La Direzione generale per la sicurezza del Libano, che regola gli ingressi e lo status di residenti delle persone straniere, ha comunicato che fra il 1° gennaio 2022 e il 1° agosto 2024 sono stati arrestati o espulsi 821 siriani che cercavano di lasciare il paese a bordo di 15 imbarcazioni.

Il 1° gennaio 2023 l’esercito libanese, in un’operazione congiunta con le forze di pace dell’ONU in Libano, ha soccorso 200 vittime di un naufragio, riportandole al porto di Tripoli. A quel punto, i siriani sono stati espulsi sommariamente passando il confine a Wadi Khaled, nel nord del paese. Gli intervistati hanno detto di aver pregato sia l’esercito che i funzionari dell’ONU di non riportarli in Libano, proprio perché temevano il rimpatrio in Siria.

Le persone intervistate che sono riuscite a raggiungere le acque di Cipro hanno raccontato che le navi della guardia costiera cipriota si lanciano in manovre pericolose per intercettare le imbarcazioni dei migranti. In uno degli episodi riferiti, la guardia costiera ha intercettato una barca per poi lasciarla alla deriva tutta la notte, senza offrire cibo né assistenza ai passeggeri. In un altro, gli agenti ciprioti hanno legato ai polsi un quindicenne non accompagnato e l’hanno caricato su una nave diretta al porto di Beirut, da dove l’esercito l’ha subito costretto a tornare in Siria attraverso il valico di Masnaa, insieme a un altro gruppo di siriani.

Con queste espulsioni sommarie, il Libano viola gli obblighi contratti con la Convenzione delle Nazioni Unite contro la tortura, oltre al principio di non respingimento del diritto internazionale consuetudinario, che vieta di rimpatriare le persone in paesi in cui rischiano di subire torture o persecuzioni.
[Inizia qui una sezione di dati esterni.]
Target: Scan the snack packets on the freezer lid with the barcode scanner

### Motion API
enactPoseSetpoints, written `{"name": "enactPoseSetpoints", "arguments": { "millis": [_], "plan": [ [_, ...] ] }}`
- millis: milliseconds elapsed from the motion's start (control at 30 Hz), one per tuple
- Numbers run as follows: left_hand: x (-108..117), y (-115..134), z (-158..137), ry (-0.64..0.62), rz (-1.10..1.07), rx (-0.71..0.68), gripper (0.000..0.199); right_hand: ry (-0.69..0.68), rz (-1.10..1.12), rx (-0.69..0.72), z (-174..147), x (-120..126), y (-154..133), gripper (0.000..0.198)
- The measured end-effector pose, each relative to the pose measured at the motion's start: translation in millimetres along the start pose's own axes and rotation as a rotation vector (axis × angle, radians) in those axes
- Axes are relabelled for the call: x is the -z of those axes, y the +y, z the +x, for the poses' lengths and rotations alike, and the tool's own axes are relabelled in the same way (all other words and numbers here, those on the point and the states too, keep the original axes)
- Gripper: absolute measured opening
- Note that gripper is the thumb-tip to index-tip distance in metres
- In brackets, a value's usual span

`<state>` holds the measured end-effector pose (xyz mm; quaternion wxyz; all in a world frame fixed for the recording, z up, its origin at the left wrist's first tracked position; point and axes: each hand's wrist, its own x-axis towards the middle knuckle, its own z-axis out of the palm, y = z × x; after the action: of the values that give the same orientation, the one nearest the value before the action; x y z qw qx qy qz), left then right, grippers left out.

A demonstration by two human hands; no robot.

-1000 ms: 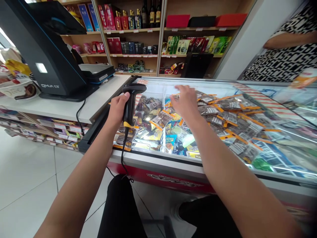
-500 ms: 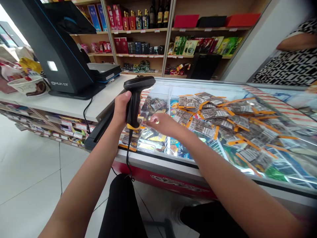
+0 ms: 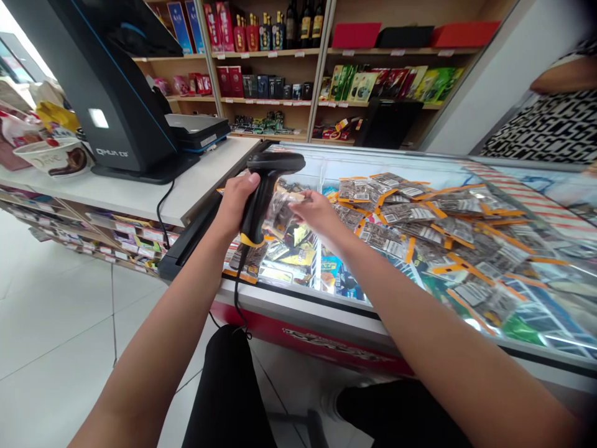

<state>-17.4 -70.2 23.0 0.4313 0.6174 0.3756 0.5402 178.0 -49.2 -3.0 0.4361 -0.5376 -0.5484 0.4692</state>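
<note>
My left hand [image 3: 234,202] is wrapped around the handle of a black barcode scanner [image 3: 276,163] with a yellow-tipped base. Its cable hangs down past the front edge of the freezer. Just right of the scanner, my right hand [image 3: 319,214] pinches the upper edge of a small clear snack packet [image 3: 281,213] with dark contents. The packet hangs tilted below the scanner's head, partly hidden behind its handle. Many similar packets with orange edges [image 3: 410,213] lie heaped on the glass freezer top [image 3: 347,163] to the right.
A black checkout terminal [image 3: 135,112] and a Dove tub [image 3: 56,158] stand on the white counter [image 3: 205,180] at left. Behind are shelves [image 3: 268,102] with bottles and boxes. A person in a patterned top [image 3: 545,118] stands at far right.
My right hand has lifted the packet up beside the scanner and its fingers have moved slightly right. The scanner has shifted a little right and down in my left hand.
</note>
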Motion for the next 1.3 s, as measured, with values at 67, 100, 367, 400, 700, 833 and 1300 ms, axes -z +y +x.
{"name": "enactPoseSetpoints", "arguments": {
  "millis": [67,100,367,400,700,833,1300],
  "plan": [
    [0,0,-1,-0.064,0.033,0.022,0.054,0.108,0.109,0.021,8,17,-3,0.028],
    [0,0,-1,-0.092,0.051,0.036,0.054,0.161,0.126,0.039,12,25,-5,0.026],
    [4,-9,6,-0.088,0.113,0.014,0.052,0.276,0.086,0.074,13,49,-12,0.013],
    [4,-7,5,-0.088,0.104,0.018,0.051,0.279,0.074,0.074,11,49,-13,0.012],
    [1,2,0,-0.111,0.089,0.047,0.049,0.284,0.001,0.068,8,46,-17,0.011],
    [2,0,0,-0.105,0.077,0.041,0.050,0.279,0.008,0.093,9,49,-17,0.008],
    [5,-8,4,-0.087,0.104,-0.013,0.053,0.265,-0.132,0.139,15,53,-8,0.011]
  ]
}}
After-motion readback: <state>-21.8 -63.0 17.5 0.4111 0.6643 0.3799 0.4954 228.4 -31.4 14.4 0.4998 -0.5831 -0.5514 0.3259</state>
La detenzione e il maltrattamento di minori, le separazioni familiari e altri abusi rappresentano anche una violazione degli obblighi in materia di diritti dei minori.

I respingimenti di Cipro, invece, sono vere e proprie espulsioni collettive proibite dalla Convenzione europea dei diritti dell’uomo e in contraddizione con il divieto di respingimenti indiretti o “a catena”.

L’Alto Commissario delle Nazioni Unite per i rifugiati (UNHCR), il cui compito è garantire la protezione internazionale e l’assistenza umanitaria ai rifugiati, sostiene che la Siria non è un posto sicuro per i rimpatri forzati e non sta favorendo né promuovendo i rientri volontari.

Secondo Human Rights Watch, l’Unione europea e alcuni dei suoi stati membri hanno destinato finanziamenti importanti alla gestione delle frontiere in Libano, senza esigere garanzie reali che questi fondi non vengano utilizzati da organismi che commettono violazioni o contribuiscono alla loro prosecuzione.

“Da tempo l’UE premia il Libano per i progetti di gestione dei confini con cui impedisce ai migranti di raggiungere l’Europa”, ha dichiarato Hardman. “Invece di esternalizzare gli abusi, l’Unione e gli altri finanziatori dovrebbero istituire subito meccanismi diretti e indipendenti per sorvegliare il rispetto dei diritti umani nelle operazioni di controllo delle frontiere libanesi”.